Сейчас он не мог припомнить название набережной, но это где-то в Шарантоне, сразу же за набережной Берси. Порывшись в памяти, он мысленно представил себе широкую набережную, вдоль которой тянулись склады, а у берега стояли баржи.
— У нас небольшой двухэтажный домик как раз между кафе на углу улицы и доходным домом.
Юноша сидел в углу кабинета и держал на коленях соломенную шляпу. Ну да, у него была соломенная шляпа.
— Мой сын не хотел, чтобы я обращалась к вам, мосье начальник. Простите, мосье комиссар… Но я ему возразила: «Ты ни в чем не провинился, поэтому…»
Какого цвета было у нее платье? Кажется, черное, с лиловым отливом. Такие платья носят женщины в возрасте, претендующие на элегантность. Замысловатая шляпа, вероятно не раз переделанная. Темные нитяные перчатки. Она с удовольствием слушала себя и речь свою начинала так:
«Вообразите себе, что…»
— Или же:
«Всем, конечно, известно, что…»
Перед ее приходом Мегрэ надел пиджак и теперь изнывал от жары, его клонило ко сну. Ну и наказание! Он жалел, что сразу же не направил ее в комнату инспекторов.

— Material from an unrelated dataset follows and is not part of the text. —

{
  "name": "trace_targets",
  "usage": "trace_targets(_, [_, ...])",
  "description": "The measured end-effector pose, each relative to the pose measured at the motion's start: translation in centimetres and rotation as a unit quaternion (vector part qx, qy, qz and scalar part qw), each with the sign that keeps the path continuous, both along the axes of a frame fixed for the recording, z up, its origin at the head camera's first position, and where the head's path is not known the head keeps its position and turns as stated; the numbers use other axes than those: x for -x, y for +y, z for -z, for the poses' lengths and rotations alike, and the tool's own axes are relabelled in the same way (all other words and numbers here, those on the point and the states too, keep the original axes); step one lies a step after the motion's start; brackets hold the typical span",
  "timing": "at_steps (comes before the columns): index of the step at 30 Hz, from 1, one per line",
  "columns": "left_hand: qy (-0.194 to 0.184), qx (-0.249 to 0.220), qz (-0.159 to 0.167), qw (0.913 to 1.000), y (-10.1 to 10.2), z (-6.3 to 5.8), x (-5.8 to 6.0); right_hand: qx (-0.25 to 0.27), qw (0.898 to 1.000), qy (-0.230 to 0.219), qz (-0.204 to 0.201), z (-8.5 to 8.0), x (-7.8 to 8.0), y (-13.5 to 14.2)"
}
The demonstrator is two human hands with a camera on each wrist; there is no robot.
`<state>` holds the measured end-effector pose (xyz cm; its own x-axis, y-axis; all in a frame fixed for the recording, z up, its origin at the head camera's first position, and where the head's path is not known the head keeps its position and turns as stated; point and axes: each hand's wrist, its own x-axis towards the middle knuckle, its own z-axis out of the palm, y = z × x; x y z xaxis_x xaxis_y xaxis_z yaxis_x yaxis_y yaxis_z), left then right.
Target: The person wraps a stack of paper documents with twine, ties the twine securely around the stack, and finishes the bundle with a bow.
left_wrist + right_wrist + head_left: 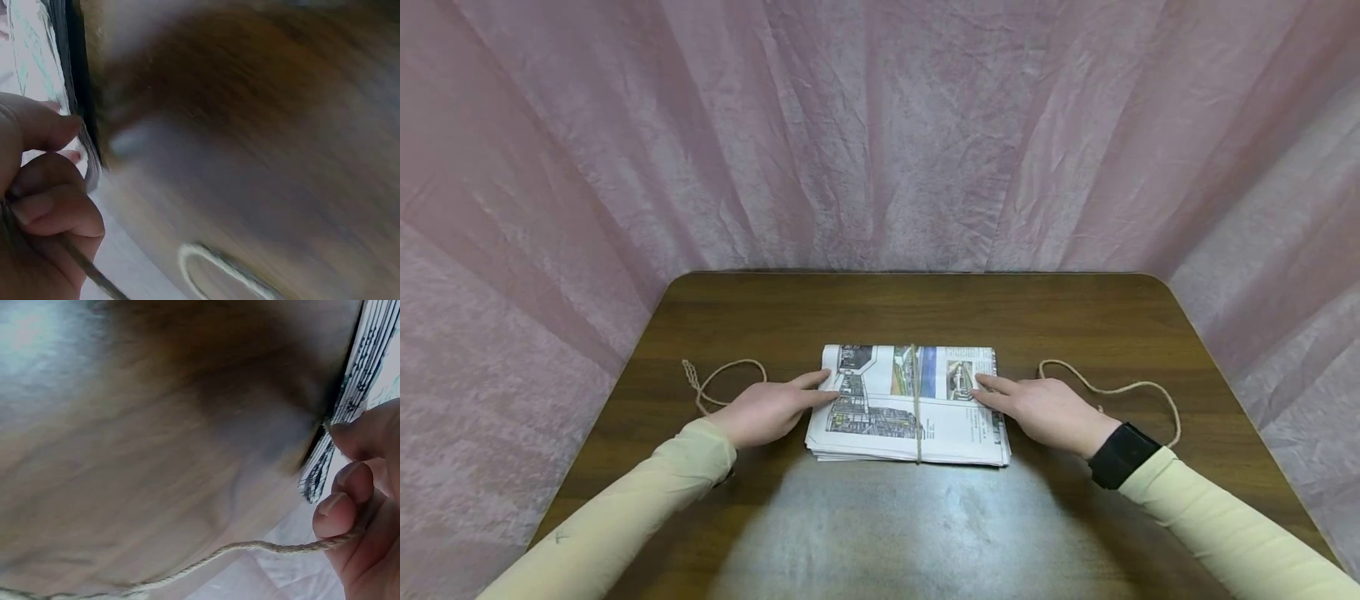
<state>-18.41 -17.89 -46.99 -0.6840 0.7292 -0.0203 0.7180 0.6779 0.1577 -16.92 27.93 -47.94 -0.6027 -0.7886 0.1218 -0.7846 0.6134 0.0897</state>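
A flat stack of folded newspapers (880,422) lies on the table, with a length of twine (917,400) running across its top from back to front. My left hand (767,412) is at the stack's left side, index finger and thumb against its edge. In the left wrist view its other fingers curl round a rope end (94,275). My right hand (1048,410) is at the right side, thumb at the edge and fingertips on top. Its lower fingers hold a rope end (269,547), which trails away to the table. The stack's underside is hidden.
The brown wooden table (895,308) has rounded back corners. A pink curtain (880,150) hangs behind it and at both sides. Loose rope (730,365) loops beyond the left hand, and more rope (1131,387) curves beyond the right. A black band (1123,454) circles the right wrist.
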Motion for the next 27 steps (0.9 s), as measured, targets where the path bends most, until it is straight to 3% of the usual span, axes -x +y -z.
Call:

— Возвращаясь домой, я уже не раз замечала, что кто-то побывал там в мое отсутствие.
— Вы живете вдвоем с сыном?
— Да. И сначала я даже подумала, что это он. Однако это происходило в те часы, когда сын бывал занят на работе.
Мегрэ взглянул на юношу. Тому, казалось, не нравился этот разговор. Еще один тип, также хорошо ему знакомый. Худой, рыжеватый верзила лет семнадцати, на лице прыщи и веснушки.
Замкнутый? Возможно. Мамаша чуть позже сама сказала о его недостатках, — есть люди, которые любят чернить своих близких. Во всяком случае, застенчивый. И скрытный. Он сидел, упорно уставившись в ковер. Но как только никто не смотрел на него, метал взгляды на Мегрэ.
Парню было явно не по себе. Он, конечно, злился на мать, что она обратилась в полицию. Быть может, он немного стыдился ее манерности, ее многословия.
— Чем занимается ваш сын?
— Он парикмахер.
Юноша заметил с досадой:
— У моего дядюшки парикмахерская в Ипоре, и вот мама решила во что бы то ни стало…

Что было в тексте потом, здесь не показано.